Герцог рванулся было к дому.
– Ваша светлость, ваша светлость! – сказал дю Га, приблизившись к герцогу и остановив его. – Ваше достоинство требует, чтобы вы оставались здесь и ждали.
– Ты прав, дю Га! Спасибо! Я подожду. Но, по правде говоря, я умираю от нетерпения и беспокойства. А вдруг он ускользнул от меня?
Внезапно топот ног в доме стал слышнее... на оконных стеклах второго этажа заиграли красные отблески, как на пожаре.
Балконная дверь, столько раз привлекавшая взоры герцога, распахнулась или, вернее, разлетелась вдребезги, и на балконе появился человек; лицо его было бледно, шея залита кровью.
– Бам! Ты! Наконец-то! – крикнул герцог. – Ну что? Что?
– Фот! Фот он! – хладнокровно ответил немец, нагнулся, и тут же стал с усилием разгибаться, видимо поднимая какую-то большую тяжесть.
– А остальные? Где же остальные? – нетерпеливо спросил герцог.
– Оздальные коншают оздальных.
– А ты что делаешь?
– Сейшас уфидить; отойтить назат немношко. Герцог сделал шаг назад.

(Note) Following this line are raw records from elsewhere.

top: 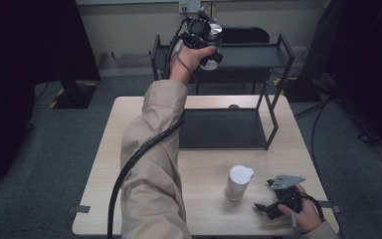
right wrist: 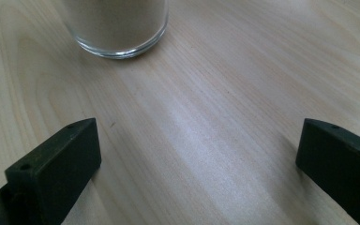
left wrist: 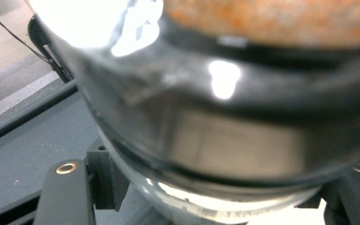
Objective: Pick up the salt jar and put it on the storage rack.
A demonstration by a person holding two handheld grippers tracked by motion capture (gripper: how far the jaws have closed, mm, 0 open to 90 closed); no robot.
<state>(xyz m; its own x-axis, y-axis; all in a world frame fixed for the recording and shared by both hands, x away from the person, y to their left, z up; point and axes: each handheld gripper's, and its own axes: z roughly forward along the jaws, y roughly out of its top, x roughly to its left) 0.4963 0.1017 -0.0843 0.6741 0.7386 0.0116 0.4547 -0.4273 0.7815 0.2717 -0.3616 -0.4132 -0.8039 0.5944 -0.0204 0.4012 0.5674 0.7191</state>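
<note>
Step in hand: we judge that we are carrying a glass jar (top: 212,42) to the top shelf of the black rack (top: 284,50), with the left gripper (top: 204,37) raised over that shelf.
Left gripper: its jaws are pinched on the jar; in the left gripper view the jar's curved glass wall (left wrist: 225,140) sits between the two black jaws, touching both.
Jar's place: it hangs above the rack's top shelf, towards its left end, and we cannot tell whether its base already touches the shelf.
Right gripper (top: 273,201): its jaws are spread wide with nothing between them, low over the wooden table (top: 104,164) in front of the rack.
Second jar (top: 238,181): it stands upright on the table in front of the rack, just beside the right gripper; its clear base (right wrist: 117,40) lies ahead of the spread jaws, apart from them.
Doing it well: we keep the jar upright, lower it straight onto the shelf inside the rack's raised edge, and loosen only once the base sits flat; a tilted release near the edge could tip it.
Hard to make out: the left gripper view is blurred and glare-washed, so the orange-brown contents (left wrist: 281,16) are unclear; the hand hides much of the jar from above; the second jar's top is cut off in the right gripper view.
</note>
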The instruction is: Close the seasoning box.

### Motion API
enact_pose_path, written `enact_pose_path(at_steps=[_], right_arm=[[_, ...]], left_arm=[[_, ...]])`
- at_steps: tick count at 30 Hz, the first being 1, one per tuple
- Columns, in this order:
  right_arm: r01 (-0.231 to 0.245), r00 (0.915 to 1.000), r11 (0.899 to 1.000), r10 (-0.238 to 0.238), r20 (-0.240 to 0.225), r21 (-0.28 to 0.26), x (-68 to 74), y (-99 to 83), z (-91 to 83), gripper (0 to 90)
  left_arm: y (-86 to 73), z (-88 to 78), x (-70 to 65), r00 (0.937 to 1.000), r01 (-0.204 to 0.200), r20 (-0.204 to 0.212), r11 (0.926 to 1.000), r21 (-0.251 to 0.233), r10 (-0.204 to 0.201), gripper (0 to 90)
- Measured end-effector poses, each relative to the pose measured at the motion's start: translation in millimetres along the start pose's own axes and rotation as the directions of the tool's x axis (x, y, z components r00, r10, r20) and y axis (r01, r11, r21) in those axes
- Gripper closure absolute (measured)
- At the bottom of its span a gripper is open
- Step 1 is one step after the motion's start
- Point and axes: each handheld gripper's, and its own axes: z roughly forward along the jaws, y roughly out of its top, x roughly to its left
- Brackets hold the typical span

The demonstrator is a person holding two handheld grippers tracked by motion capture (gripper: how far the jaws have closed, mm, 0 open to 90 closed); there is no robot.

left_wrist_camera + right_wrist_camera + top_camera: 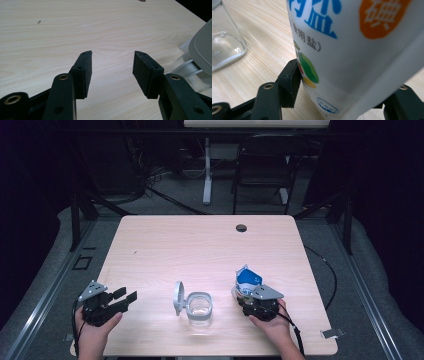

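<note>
- The right gripper (248,296) is held low over the table (210,245), at the near right part of the top, with a hand (270,322) behind it.
- A white salt bag (248,279) with blue print is seen standing upright between its jaws; in the right gripper view the bag (362,50) rises directly ahead of the camera and very close to it.
- The jaws are spread wide, and the left pad (293,80) is seen touching the bag's lower side, so the bag is taken as pinched near its base. The opposite pad is hidden behind the bag, so contact on that side cannot be told.
- Blue characters, an orange patch and green and yellow marks are printed on the bag face that is turned toward this gripper.
- A clear glass jar (199,308) with its grey lid (178,297) swung open is placed to the left of the right gripper, near but apart from the bag; its glass corner (224,47) is seen at the left edge of the right gripper view.
- The left gripper (125,298) is held at the near left part of the table, well apart from the jar, with a hand (95,330) around its body.
- Its jaws are spread apart, with nothing between them; bare wood is seen in the gap in the left gripper view (112,67).
- The jar's lid (202,50) is seen ahead and to the right of the left gripper's jaws, at the right edge of that view.
- A dark round hole (241,228) is set in the table well beyond both grippers, at the far side.
</note>
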Motion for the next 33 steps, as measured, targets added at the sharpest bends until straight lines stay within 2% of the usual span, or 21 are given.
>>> enact_pose_path(at_steps=[7, 13, 21, 33], right_arm=[[-0.001, 1.0000, 1.000, 0.001, -0.002, -0.005, 0.3, -0.3, 0.0, 40.2], [0.021, 0.9998, 1.000, -0.021, -0.002, -0.004, 1.4, -0.1, -0.3, 40.8], [0.001, 1.0000, 1.000, -0.001, -0.001, -0.012, 2.1, -0.8, -0.3, 41.5], [0.006, 1.0000, 1.000, -0.006, -0.001, -0.003, 3.8, 0.3, -2.9, 42.0]], left_arm=[[0.3, -0.8, 0.4, 1.0000, -0.001, -0.002, 1.0000, 0.002, 0.001, 50.1], [0.3, -0.8, 1.0, 1.0000, 0.001, -0.003, 1.0000, 0.002, -0.001, 50.1], [0.2, -1.6, 2.0, 1.0000, 0.006, -0.006, 1.0000, -0.004, -0.006, 50.2], [0.2, -2.0, 2.8, 1.0000, 0.006, -0.006, 1.0000, -0.007, -0.006, 50.2]])
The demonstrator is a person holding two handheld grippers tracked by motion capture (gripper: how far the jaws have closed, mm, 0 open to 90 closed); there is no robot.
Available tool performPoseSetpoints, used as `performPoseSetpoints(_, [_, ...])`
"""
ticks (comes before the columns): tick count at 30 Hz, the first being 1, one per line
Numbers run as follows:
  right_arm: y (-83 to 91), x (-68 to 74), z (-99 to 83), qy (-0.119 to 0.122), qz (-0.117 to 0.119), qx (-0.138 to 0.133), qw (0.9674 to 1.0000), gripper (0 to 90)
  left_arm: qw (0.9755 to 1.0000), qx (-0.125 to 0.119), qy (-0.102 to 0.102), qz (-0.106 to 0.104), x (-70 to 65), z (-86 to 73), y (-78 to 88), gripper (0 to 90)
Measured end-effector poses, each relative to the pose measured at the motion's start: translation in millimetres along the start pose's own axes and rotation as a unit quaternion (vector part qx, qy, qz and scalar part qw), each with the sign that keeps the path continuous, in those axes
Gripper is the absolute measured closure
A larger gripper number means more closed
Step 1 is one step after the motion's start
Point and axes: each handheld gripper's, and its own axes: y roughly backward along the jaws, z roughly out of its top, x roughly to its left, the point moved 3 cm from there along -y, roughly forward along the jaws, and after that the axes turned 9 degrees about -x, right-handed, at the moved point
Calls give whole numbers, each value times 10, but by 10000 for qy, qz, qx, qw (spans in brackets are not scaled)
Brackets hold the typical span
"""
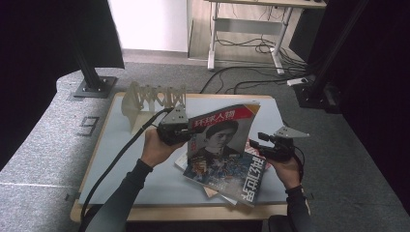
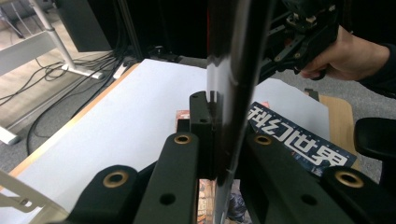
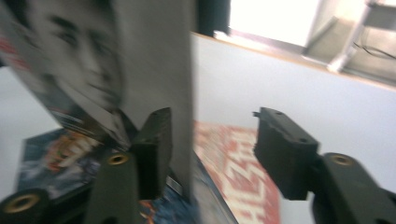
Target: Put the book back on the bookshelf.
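Note:
A magazine (image 1: 220, 133) with a red title band and a portrait cover stands upright over the table. My left gripper (image 1: 187, 133) is shut on its left edge; in the left gripper view the jaws (image 2: 219, 121) pinch the thin edge of the magazine (image 2: 236, 70). At the magazine's right edge my right gripper (image 1: 254, 145) stands open. In the right gripper view the magazine (image 3: 154, 56) lies beside the left jaw of that gripper (image 3: 215, 135), and the right jaw stands well clear of it.
A blue magazine (image 1: 241, 181) and a red one (image 3: 238, 168) lie stacked on the pale table (image 1: 125, 159) under the held one. A white slotted rack (image 1: 152, 99) stands at the table's back left. Desk legs and cables lie on the floor beyond.

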Motion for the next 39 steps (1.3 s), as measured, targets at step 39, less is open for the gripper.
performPoseSetpoints(39, [285,-418,-993,-485,-1849,1081,9756,179,9955,53,629,700,366,-15,549,868])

В эту минуту стало видно и то, что немец с таким усилием подтягивал к себе.
Это было тело старика.
Бэм поднял его над перилами балкона, раскачал в воздухе и бросил к ногам своего господина.
Глухой звук падения, потоки крови, хлынувшей из тела и далеко обрызгавшей мостовую, ужаснули всех, не исключая и герцога, но чувство ужаса скоро уступило место любопытству – все присутствующие сделали несколько шагов вперед, и дрожащий свет факела упал на жертву.
Стали видны седая борода, суровое благородное лицо и окоченевшие руки.
– Адмирал! – разом воскликнули двадцать голосов и разом смолкли.
– Да, это адмирал! Это он! – сказал герцог, подойдя к трупу и разглядывая его с молчаливой радостью.
– Адмирал! Адмирал! – вполголоса повторяли свидетели этой страшной сцены, сбившись в кучу и робко приближаясь к великому поверженному старцу.
– Ага, Гаспар! Вот ты наконец! – торжествующе произнес герцог де Гиз. – Ты приказал убить моего отца, теперь я мщу тебе!
И он дерзко поставил йогу на грудь протестантского героя.
Но в тот же миг глаза умирающего с усилием открылись, его простреленная, залитая кровью рука сжалась в последний раз, и, оставаясь неподвижным, адмирал ответил святотатцу замогильным голосом:
– Генрих де Гиз! Когда-нибудь и ты почувствуешь на груди ногу твоего убийцы. Я не убивал твоего отца. Будь ты проклят!
Герцог невольно вздрогнул, побледнел, и ледяной холод пробежал по его телу; он провел рукой по лбу, как бы отгоняя мрачное видение, затем опустил руку и решился еще раз взглянуть на адмирала, но глаза его уже закрылись, рука лежала неподвижно, а вместо страшных слов изо рта хлынула черная кровь, заливая седую бороду.